Maybe i need to look a little harder!

My alternative was to use a bit of 40mm kitchen work surface that has the shiny coating on the top. - anyone used it or got any concerns over its use?


----------



## Thrifty Tool Guy (Aug 23, 2007)

Locoboy,

Does the kitchen work surface have the appearance a dense Weetabix, under the laminate? If so, it can be used, it's not strong and tends to warp if you remove any of the thickness. Try to find medium or high density fiber board and laminate it with Formica. 

TTG


----------



## AxlMyk (Jun 13, 2006)

Hardboard, or Masonite, is not a good surface for a kitchen counter.
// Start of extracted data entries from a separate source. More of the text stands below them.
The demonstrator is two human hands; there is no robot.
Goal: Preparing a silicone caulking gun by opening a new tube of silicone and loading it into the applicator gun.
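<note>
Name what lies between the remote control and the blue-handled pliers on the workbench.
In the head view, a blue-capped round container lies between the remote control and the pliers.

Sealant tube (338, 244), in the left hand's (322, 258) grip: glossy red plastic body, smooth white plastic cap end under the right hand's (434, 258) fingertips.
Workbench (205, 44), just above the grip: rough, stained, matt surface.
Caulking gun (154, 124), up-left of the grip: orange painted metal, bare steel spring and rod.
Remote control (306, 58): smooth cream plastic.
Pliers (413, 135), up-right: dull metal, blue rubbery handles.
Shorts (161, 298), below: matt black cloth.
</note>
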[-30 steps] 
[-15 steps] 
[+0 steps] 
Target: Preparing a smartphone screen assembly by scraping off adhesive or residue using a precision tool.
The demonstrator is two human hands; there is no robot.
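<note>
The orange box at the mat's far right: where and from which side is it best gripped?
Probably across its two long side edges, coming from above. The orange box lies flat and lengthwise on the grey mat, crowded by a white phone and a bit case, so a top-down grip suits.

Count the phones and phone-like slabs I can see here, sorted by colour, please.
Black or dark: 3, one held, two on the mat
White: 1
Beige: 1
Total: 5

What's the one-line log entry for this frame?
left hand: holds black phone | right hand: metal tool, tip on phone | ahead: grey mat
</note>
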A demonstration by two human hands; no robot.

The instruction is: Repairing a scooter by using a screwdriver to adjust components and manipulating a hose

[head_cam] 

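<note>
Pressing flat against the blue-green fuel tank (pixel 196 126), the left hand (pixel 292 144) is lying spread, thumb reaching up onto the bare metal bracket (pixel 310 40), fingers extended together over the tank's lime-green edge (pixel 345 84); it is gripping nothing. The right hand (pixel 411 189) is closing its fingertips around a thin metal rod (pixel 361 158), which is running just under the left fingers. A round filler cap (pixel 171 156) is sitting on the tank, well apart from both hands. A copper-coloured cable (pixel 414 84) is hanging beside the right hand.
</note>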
It soaks up water like a sponge and warps.

I had a hard time finding 1/4" here in the states. Had to look all over for it.

It must be something else you are looking for.


----------



## istracpsboss (Sep 14, 2008)

locoboy said:


> I see that many of you fellas use 'hardboard' as the top for your tables.
> 
> Hardboard in the UK is something thst im syre would not be sultable for a table top and im sure its not available in 1/4 inch thickness either.
> 
> Does anyone know what its called over here?
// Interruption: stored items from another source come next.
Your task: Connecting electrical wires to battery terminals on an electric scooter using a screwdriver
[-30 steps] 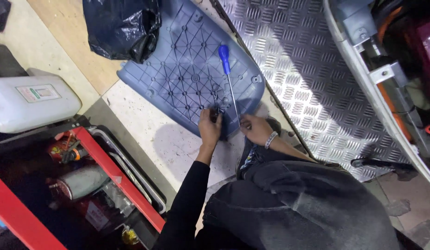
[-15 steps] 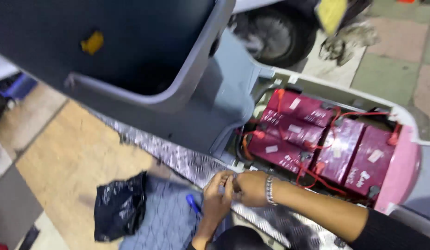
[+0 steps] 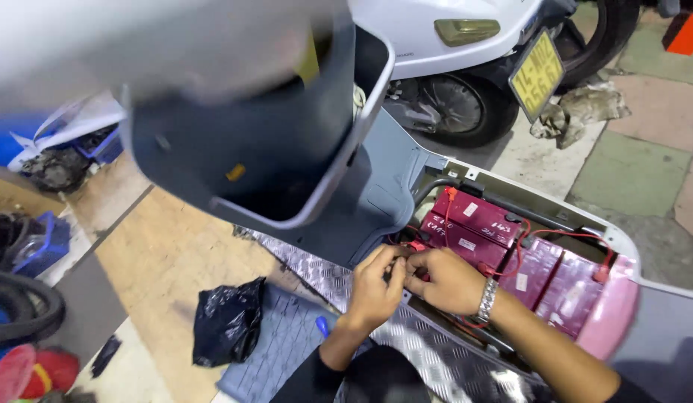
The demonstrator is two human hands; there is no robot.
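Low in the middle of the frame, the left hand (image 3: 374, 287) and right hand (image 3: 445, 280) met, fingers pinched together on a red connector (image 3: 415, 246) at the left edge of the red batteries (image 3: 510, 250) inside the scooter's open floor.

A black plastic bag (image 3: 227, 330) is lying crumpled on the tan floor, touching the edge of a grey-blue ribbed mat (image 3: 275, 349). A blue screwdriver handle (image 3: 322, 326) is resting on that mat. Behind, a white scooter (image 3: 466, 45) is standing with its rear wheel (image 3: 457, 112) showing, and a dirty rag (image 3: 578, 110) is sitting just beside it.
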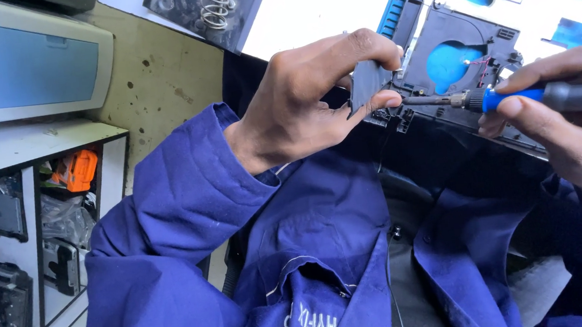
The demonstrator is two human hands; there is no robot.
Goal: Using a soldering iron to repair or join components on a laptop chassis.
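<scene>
My left hand pinches a small dark plastic part between thumb and fingers, held against the near edge of an opened laptop base with a round fan opening showing blue. My right hand grips a screwdriver with a blue and grey handle; its metal tip points left and touches the laptop edge just beside the dark part. Both arms wear blue work-coat sleeves.
A white shelf unit at the left holds dark electronic parts and an orange object. A grey and blue machine sits on top of it. A coiled soldering-iron stand is at the top centre. My blue coat fills the lower view.
</scene>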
I wonder if we are talking about the same thing? I'm from the UK and hardboard used to be widely available and was almost always 1/4". It was reddish brown or yellowish and had one smooth side and one dull side with moulded markings on it. It was very absorbent and quite unsuitable for kitchens, as it absorbed any moisture and quickly warped. It was used as a cheapish panel for covering old moulded doors in the 60's.

HTH

Cheers

Peter


----------



## istracpsboss (Sep 14, 2008)

BTW, it was also available with a matrix of holes all over it, into which you could insert hooks and was then known as pegboard.

Cheers

Peter


----------



## harrysin (Jan 15, 2007)

"It was used as a cheapish panel for covering old moulded doors in the 60's."

Well do I remember covering all the doors, staircase banisters and bath around 1960 before leaving for Australia in 1964. My information is that it's all been removed all over the UK. O happy days, I was only 27.


----------



## locoboy (Sep 7, 2008)

Hi Fellas,
I was not saying that hardboard was the same as kitchen work top material.
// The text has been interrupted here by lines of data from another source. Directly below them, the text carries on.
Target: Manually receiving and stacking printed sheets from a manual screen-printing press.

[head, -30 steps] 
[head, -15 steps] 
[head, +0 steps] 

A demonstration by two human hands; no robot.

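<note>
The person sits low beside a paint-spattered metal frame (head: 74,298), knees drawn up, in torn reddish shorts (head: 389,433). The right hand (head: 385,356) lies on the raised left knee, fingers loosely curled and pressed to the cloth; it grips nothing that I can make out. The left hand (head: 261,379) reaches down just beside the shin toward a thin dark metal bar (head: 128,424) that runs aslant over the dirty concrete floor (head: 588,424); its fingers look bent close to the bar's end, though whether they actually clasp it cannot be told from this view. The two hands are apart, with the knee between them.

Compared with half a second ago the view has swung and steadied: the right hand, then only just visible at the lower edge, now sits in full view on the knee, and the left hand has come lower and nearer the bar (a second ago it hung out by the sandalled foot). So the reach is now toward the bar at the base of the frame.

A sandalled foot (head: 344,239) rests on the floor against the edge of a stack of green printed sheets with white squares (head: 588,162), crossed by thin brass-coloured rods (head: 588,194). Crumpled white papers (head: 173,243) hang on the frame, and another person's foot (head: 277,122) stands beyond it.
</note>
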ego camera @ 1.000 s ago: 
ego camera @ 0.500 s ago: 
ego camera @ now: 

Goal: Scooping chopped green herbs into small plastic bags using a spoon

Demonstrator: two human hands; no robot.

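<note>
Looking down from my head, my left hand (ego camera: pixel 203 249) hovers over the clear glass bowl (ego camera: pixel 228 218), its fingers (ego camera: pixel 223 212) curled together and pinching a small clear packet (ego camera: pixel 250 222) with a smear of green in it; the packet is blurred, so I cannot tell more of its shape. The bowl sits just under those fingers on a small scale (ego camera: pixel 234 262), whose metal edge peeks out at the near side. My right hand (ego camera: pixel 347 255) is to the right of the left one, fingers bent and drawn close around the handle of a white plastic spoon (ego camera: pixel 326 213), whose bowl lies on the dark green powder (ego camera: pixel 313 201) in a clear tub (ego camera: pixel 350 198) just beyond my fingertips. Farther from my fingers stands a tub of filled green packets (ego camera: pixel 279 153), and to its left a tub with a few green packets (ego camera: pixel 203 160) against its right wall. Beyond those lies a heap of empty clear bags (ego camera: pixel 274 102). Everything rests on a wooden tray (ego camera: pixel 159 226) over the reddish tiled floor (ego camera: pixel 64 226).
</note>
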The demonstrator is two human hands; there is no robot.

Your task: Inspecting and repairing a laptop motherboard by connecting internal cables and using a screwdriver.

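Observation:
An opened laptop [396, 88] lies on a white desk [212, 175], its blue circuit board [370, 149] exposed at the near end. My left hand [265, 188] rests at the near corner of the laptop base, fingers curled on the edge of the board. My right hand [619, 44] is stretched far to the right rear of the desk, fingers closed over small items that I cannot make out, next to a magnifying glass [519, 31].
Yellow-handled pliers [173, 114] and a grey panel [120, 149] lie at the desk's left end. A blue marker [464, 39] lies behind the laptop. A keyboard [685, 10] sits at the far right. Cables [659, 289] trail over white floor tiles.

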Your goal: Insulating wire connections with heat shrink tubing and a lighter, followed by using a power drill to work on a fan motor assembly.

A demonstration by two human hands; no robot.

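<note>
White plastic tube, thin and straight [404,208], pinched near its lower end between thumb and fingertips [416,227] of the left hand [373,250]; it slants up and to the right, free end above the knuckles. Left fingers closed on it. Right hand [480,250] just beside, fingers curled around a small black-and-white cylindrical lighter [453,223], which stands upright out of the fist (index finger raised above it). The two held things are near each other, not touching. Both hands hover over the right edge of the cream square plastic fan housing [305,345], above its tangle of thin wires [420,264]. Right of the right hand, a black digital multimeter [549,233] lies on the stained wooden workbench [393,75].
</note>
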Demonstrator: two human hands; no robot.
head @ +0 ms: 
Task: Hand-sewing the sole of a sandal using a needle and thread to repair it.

I was asking whether the stuff that is used fo kitchen worktops would be suitable as a router table top?

Its essentially particle board that 40mm thick with some plastic based covering over it.
Cheers
Colin


----------



## rberry (Jun 6, 2008)

Hi Colin,

Do you mean fiberboard?

Bob


----------



## curiousgeorge (Nov 6, 2006)

locoboy said:


> Hi Fellas,
> I was not saying that hardboard was the same as kitchen work top material.
> 
> I was asking whether the stuff that is used fo kitchen worktops would be suitable as a router table top?
> ...


Hi Colin,
One of the brand names for the "plastic based covering" is Formica. There are other brands out there. To answer your question... particle board is not a good idea for a top, even covered with Formica. It is not sturdy enough. A better thing to use is MDF or plywood covered in Formica (top and bottom). I used two layers of 3/4" MDF and cover the top and bottom with Formica.


----------



## Mike (Nov 22, 2004)

Let me give this a shot. Hardboard or Masonite (a brand name) is high density fiber board. It is readily available everywhere in 1/4" and 1/2" thickness. Yes, with holes in it the common name is pegboard. (Which is very handy for drilling shelf support holes and other lay outs) Kitchen counter tops are most often covered with a high pressure plastic laminate such as Formica or Laminex brands. You will also find high density particle board (made from very fine saw dust) covered with Melamine (a thin plastic coating) used for shelving. Perhaps the best method for building a router table top is with Baltic Birch plywood (which has many thin layers and no gaps) covered top and bottom with a good high pressure plastic laminate. This prevents moisture from warping the board and gives you a nice smooth surface for your material to slide on. You can make pencil marks for reference points and they clean off easily. The Router Workshop table is a prime example of this, as are Rocklers new line of router tables and tops.


----------



## locoboy (Sep 7, 2008)

This is the stuff i was refering to,
It would surely be robust engough?

Damn it wont let me post a url yet!

if you go to diy.com and search for worktop, then have a look at the 3rd item down - laminate worktop.
Thats what i was meaning.


----------



## locoboy (Sep 7, 2008)

Right guys i have got hold of some MDF, 18mm thick, i have 2 bits so 36mm thick and i also bought some hardboard (6mm)to provide a top surface to the table

Im just on the look out for some T track at a reasonable price then im on for making the table that will enable me to make use of my router!

wish me luck.
colin


----------



## bobj3 (Jan 17, 2006)

Hi Colin

" Damn it wont let me post a url yet! "

I know it can be a PIA but you are almost their ..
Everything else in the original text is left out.